— EXERCISE DESCRIPTION —
After dropping the pictures, give again exactly the lines of the data from its first line through the line with "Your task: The", which is included as well.

— AVAILABLE DATA —
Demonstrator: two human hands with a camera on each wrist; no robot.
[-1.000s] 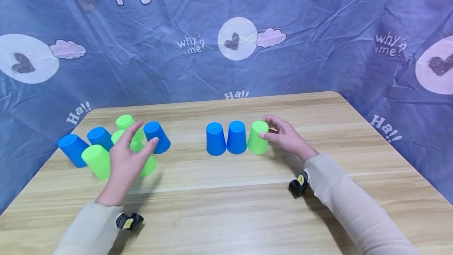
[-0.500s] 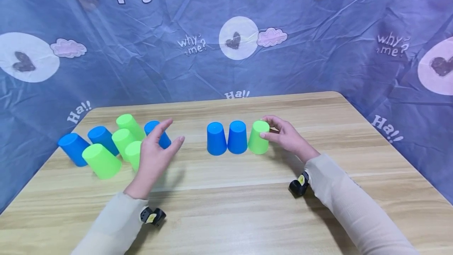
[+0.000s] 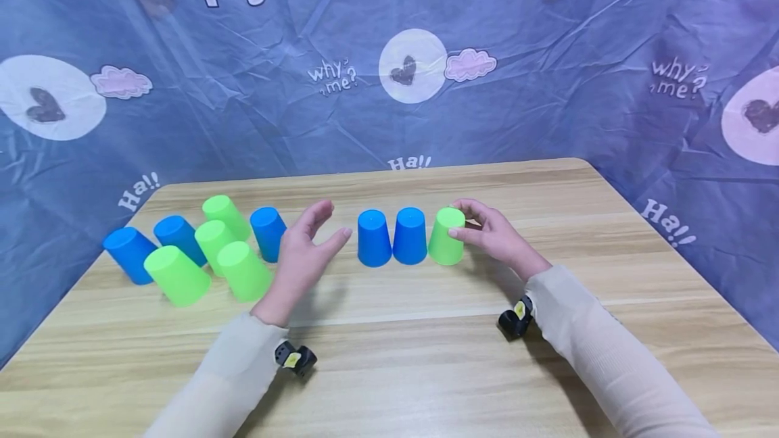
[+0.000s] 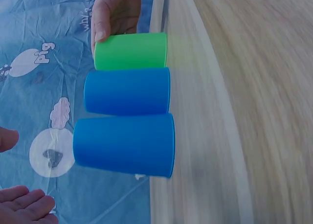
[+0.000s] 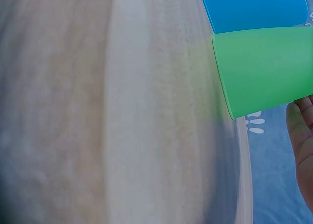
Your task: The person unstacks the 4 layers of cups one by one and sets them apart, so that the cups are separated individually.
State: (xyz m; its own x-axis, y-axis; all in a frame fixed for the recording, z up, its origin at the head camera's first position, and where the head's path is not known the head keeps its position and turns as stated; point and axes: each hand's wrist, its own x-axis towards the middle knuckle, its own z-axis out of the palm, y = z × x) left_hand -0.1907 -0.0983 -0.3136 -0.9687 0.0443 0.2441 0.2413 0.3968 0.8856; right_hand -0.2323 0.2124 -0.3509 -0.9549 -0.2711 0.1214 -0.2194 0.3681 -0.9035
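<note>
Two blue cups (image 3: 374, 238) (image 3: 410, 236) and a green cup (image 3: 446, 236) stand upside down in a row at the middle of the table. My right hand (image 3: 489, 234) holds the green cup from its right side, thumb in front and fingers behind. Left of the row, my left hand (image 3: 304, 252) hovers with thumb and fingers spread and nothing between them. In the left wrist view its fingertips (image 4: 29, 204) are apart from the nearest blue cup (image 4: 124, 145). The right wrist view has the green cup (image 5: 266, 70) beside a blue cup (image 5: 257, 9).
At the left of the wooden table (image 3: 389, 370) stands a loose group of upside-down cups, with several green ones (image 3: 176, 276) and three blue ones (image 3: 129, 255). The blue one (image 3: 268, 232) is close to my left hand. A patterned blue cloth (image 3: 274, 120) hangs behind the table.
My left hand has moved right, from over the left group of cups to near the row, still holding nothing. My right hand has stayed on the green cup.
</note>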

— RESPONSE BOX —
Demonstrator: two human hands with a camera on each wrist; no robot.
[-1.000s] 
[-0.500s] 
[+0.000s] 
[+0.000s] 
[+0.000s] 
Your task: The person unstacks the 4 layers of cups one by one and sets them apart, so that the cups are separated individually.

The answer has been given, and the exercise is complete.